Book cover for 'Unfinished Business' by Anne-Marie Slaughter.
Random House

— -- Excerpted from the book UNFINISHED BUSINESS by Anne-Marie Slaughter. Copyright © 2015 by Anne-Marie Slaughter. Reprinted by arrangement with Random House, a division of Penguin Random House LLC. All rights reserved.

End Flexibility Stigma in the Workplace

Real flexibility—the kind that gives you at least a measure of control over when and how you work in a week, a month, a year, and over the course of a career—is a critical part of the solution to the problem of how to fit work and care together. In most workplaces, however, flex policies exist largely on paper. It is often exceedingly difficult, if not impossible, for employees to avail themselves of them. Even when firms and their managers actually support flex policies, employees often don’t ask. And for good reason. In a work culture in which commitment to your career is supposed to mean you never think about or do anything else, asking for flexibility to fit your work and your life together is tantamount to declaring that you do not care as much about your job as your co-workers do. Dame Fiona Woolf, a British solicitor and former lord mayor of London, puts it succinctly: “Girls don’t ask for [flexible work] because they think it’s career suicide.”

This assessment resonated with one young woman who wrote to me after my article in The Atlantic came out. Kathryn Beaumont Murphy was already a mother when she became a junior associate—a rarity at big law firms. She had a generous maternity leave and took advantage of their flextime policy when she returned after having her second child. She was allowed to work “part-time” for six months after her maternity leave ended, though it was still forty hours a week. “At the end of that six-month period,” Murphy says, “I was told by the all-male leadership of my department that I could not continue on a flexible schedule as it would hurt my professional growth.” She ended up leaving the firm entirely for a less prestigious job that pays much less, but where she has more control over her schedule. Her children are now five and eight, and after her experience she now believes that “flexibility is as valuable as compensation.”

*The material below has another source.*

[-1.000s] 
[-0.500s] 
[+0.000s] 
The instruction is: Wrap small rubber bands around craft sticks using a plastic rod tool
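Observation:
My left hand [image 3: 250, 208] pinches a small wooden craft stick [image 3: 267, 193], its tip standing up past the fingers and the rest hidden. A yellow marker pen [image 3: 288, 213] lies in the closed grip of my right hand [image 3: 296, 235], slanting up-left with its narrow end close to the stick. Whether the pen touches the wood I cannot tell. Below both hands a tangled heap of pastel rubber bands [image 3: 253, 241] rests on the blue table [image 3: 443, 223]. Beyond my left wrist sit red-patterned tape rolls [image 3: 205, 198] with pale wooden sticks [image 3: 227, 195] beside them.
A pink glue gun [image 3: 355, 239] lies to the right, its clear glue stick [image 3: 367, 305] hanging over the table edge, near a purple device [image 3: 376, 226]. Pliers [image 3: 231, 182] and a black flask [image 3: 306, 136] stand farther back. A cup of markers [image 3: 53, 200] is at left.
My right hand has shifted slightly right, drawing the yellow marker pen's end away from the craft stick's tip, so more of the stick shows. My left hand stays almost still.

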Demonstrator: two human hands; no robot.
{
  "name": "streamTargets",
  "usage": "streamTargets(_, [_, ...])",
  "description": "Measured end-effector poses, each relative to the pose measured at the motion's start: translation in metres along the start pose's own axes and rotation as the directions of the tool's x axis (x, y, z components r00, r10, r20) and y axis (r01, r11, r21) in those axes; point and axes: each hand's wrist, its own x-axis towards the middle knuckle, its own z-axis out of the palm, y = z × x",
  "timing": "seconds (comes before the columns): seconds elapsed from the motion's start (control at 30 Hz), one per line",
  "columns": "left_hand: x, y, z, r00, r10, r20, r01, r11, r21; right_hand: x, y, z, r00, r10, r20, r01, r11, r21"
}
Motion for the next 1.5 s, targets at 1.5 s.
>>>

In 2013, the Journal of Social Issues published a special issue on “flexibility stigma” that included several studies showing that workers who take advantage of company policies specifically designed to let them adjust their schedules to accommodate caregiving responsibilities may still receive wage penalties, lower performance evaluations, and fewer promotions. If anything, men who try to take advantage of flexible policies have it even worse. Joan Blades and Nanette Fondas, co-authors of The Custom-Fit Workplace, give the example of a law firm associate named Carlos who tried to arrange for paternity leave and was told that his company’s parental leave policy was really meant just for women. But even if his firm had said yes, it’s likely that he then would have paid an even bigger price in terms of his chances for advancement and overall mistreatment than his female colleagues did.